Eklat bei den EU-Etatverhandlungen Abgeordnete sprechen von "Tricks und Manipulation" der Ratspräsidentschaft
BRÜSSEL · In der Europäischen Union (EU) steht ein beispielloser Eklat um den Haushalt für 2014 bis 2020 bevor. Nur wenige Stunden, nachdem der irische Außenminister Eamon Gilmore als Vertreter der Ratspräsidentschaft eine Einigung mit dem EU-Parlament verkündet hatte, wiesen die Spitzen der Fraktionen diese Darstellung am Donnerstag zurück.
"Es gibt zu diesem Zeitpunkt keine Einigung", betonten Konservative, Sozialdemokraten, Liberale und Grüne gleichlautend und sprachen von "Manipulation", "üblichen Tricks" und "bösartigen Verdrehungen". Der Berichterstatter des Plenums, der CDU-Europa-Abgeordnete Reimer Böge, gab nun sein Mandat zurück und betonte, man habe beschlossen, die "Verhandlungen nicht weiter fortzuführen".
Nachdem sich die Staats- und Regierungschefs im Februar auf einen Ausgabenrahmen von 960 Milliarden Euro für sieben Jahre geeinigt hatten, legten sich die Volksvertreter quer und forderten Nachbesserungen. Wichtigster Punkt: Das Parlament wollte mehr Flexibilität erreichen, um nicht benötigte Gelder in andere Töpfe umleiten zu können.
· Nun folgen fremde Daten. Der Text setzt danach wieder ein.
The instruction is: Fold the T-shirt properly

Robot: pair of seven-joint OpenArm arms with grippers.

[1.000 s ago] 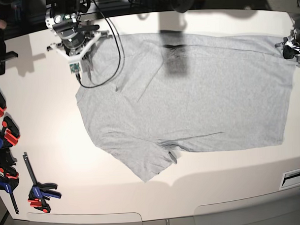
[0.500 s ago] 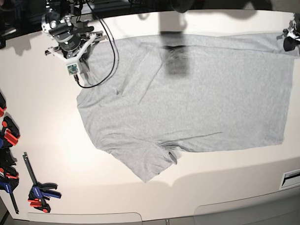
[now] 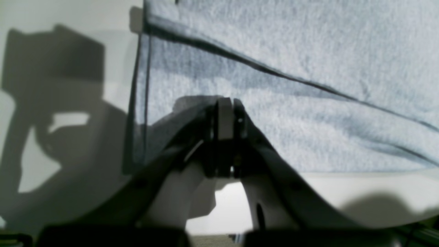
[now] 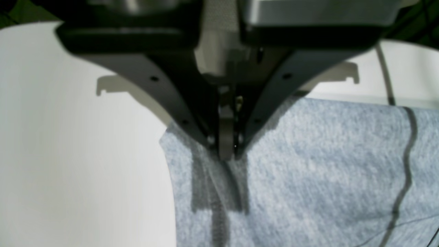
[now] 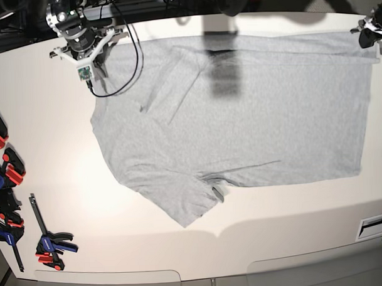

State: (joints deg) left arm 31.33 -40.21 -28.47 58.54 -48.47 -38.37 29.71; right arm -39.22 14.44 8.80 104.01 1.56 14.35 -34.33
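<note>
We are dragging the T-shirt [image 5: 240, 110] farther back across the table [image 5: 86, 209]; right gripper [image 4: 226, 151] and left gripper [image 3: 226, 113] are pinching its far edge between their fingers, tautening it for folding.

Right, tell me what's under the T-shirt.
The T-shirt lies spread flat on the white table, which shows all around it. Nothing bulges up through the cloth, but whatever it covers is hidden. Its underside cannot be seen either.

Red-and-blue clamps [image 5: 8, 206] lie along the white table's [image 5: 67, 185] edge.
</note>
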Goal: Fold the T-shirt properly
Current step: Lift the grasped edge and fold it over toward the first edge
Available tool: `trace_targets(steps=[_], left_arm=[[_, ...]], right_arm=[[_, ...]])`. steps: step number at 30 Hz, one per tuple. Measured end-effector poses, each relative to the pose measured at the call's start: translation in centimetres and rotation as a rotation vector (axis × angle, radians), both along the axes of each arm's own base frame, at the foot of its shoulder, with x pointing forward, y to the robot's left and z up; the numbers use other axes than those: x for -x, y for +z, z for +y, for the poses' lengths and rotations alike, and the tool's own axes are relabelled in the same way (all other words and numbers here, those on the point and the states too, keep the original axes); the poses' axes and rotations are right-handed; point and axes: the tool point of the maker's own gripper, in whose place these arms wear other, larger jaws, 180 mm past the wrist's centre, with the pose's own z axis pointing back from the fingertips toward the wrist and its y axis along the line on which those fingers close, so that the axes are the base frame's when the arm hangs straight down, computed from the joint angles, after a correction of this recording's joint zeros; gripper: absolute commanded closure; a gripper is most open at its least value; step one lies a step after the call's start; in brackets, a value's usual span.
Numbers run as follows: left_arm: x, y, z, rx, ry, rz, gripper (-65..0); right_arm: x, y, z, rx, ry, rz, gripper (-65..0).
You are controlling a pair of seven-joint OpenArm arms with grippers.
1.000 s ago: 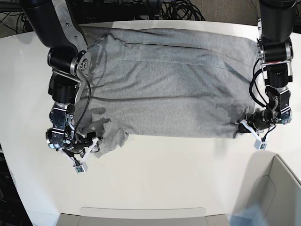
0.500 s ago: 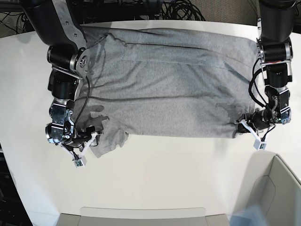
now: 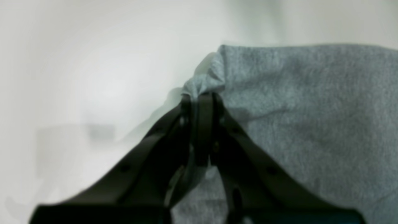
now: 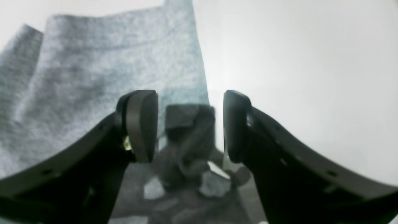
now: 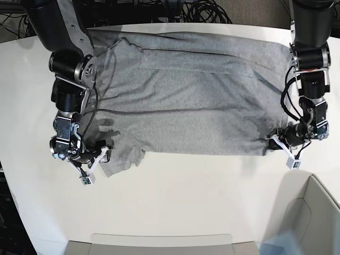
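Heather-grey short-sleeved cotton T-shirt lies spread flat w/ plain side up across far half of the white smooth desk, long axis running side to side in base view. A few shallow creases run across the fabric; sleeve flap sticks out toward the near edge at base-view left.

Left tool, at base-view right, sits at the shirt's near corner. Left wrist view: its black fingers are pressed together, clamped on a small bunched pinch of grey cloth right at the corner, fabric puckered above the tips.

Right tool, at base-view left, sits low by the sleeve flap. Right wrist view: black fingers stand well apart, nothing between them; grey cloth lies beyond and beneath the left-hand finger, bare desk under the other. Can't tell if the tips touch the fabric.

Pale open-topped box at near base-view right corner, apart from the shirt. Black cables bunch behind the desk's far edge.
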Motion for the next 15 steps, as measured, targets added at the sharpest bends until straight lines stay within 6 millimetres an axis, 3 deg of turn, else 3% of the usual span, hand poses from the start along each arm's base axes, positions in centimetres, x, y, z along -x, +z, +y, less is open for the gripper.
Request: trace_targets(steps=[5, 12, 15], left_arm=[[0.0, 0.0, 0.0, 0.0, 0.0, 0.0, 0.0], [0.0, 0.0, 0.0, 0.0, 0.0, 0.001, 0.0], [0.0, 0.0, 0.0, -0.001, -0.001, 0.003, 0.0]], right_arm=[[-0.6, -0.4, 1.8, -0.081, 0.0, -0.042, -30.3], [-0.7, -0.4, 2.3, -0.088, 0.009, -0.018, -4.9], [-0.8, -0.2, 2.3, -0.082, 0.013, -0.014, -0.9]])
Außerdem bestanden die Abgeordneten auf einer Überprüfung der Einnahmen und Ausgaben zur Mitte der Sieben-Jahres-Periode. Darüberhinaus sollten die Eigenmittel der Union grundsätzlich auf den Prüfstand gestellt werden. "Es geht nicht um mehr Geld, es geht darum, es besser auszugeben", hatte der Präsident des Parlamentes, Martin Schulz, stets betont.
Doch trotz mehrerer Verhandlungsrunden konnten sich die Vertreter der Mitgliedstaaten mit den Parlamentariern nicht einigen. Daraufhin wollte die irische Ratspräsidentschaft jetzt offenbar einen Durchbruch erzwingen. Dublins Außenamtschef Gilmore verkündete eine tatsächlich gar nicht vorhandene Verständigung mit dem Parlament, um dessen Unterhändler auszuschalten.
Er setzt darauf, dass das Plenum der Volksvertretung seine eigenen Berichterstatter düpiert und unter dem Druck der Mitgliedstaaten dem Paket doch zustimmt. Am Dienstag will Gilmore sein Verhandlungsergebnis von den übrigen Außenministern billigen lassen, in der ersten Juli-Woche soll dann das Straßburger Parlament Stellung beziehen. Ob es dazu kommt, ist allerdings zweifelhaft. "Es hat keine Einigung gegeben. Und ich kann als Berichterstatter dem Parlament auch nicht empfehlen, das Papier anzunehmen", betonte der CDU-Politiker Böge.
Tatsächlich spielt die irische Ratspräsidentschaft ein gewagtes Spiel. Da die Volksvertretung beim Haushalt ein Veto-Recht hat, könnte das Plenum den Etat endgültig stoppen und die Planungen für das kommende Jahr um Monate zurückwerfen. Schon bisher liegen wichtige Vorhaben der EU wie die Regionalförderung, die Forschungsmittel und auch Hilfen für arbeitslose Jugendliche auf Eis, weil nicht feststeht, wie viel Geld nun wirklich ausgegeben werden kann.
Die Situation wird noch dadurch erschwert, dass die Union inzwischen - zum zweiten Mal nach Herbst 2012 - Pleite ist, da die gebilligten und im Haushalt ausgewiesenen Töpfe leer sind. Mit dramatischen Folgen: So musste Kommissionspräsident José Manuel Barroso inzwischen eine bereits angekündigte Hilfe für die Flutopfer in Deutschland, Österreich, Tschechien und der Slowakei zurückziehen, weil keine Mittel frei sind.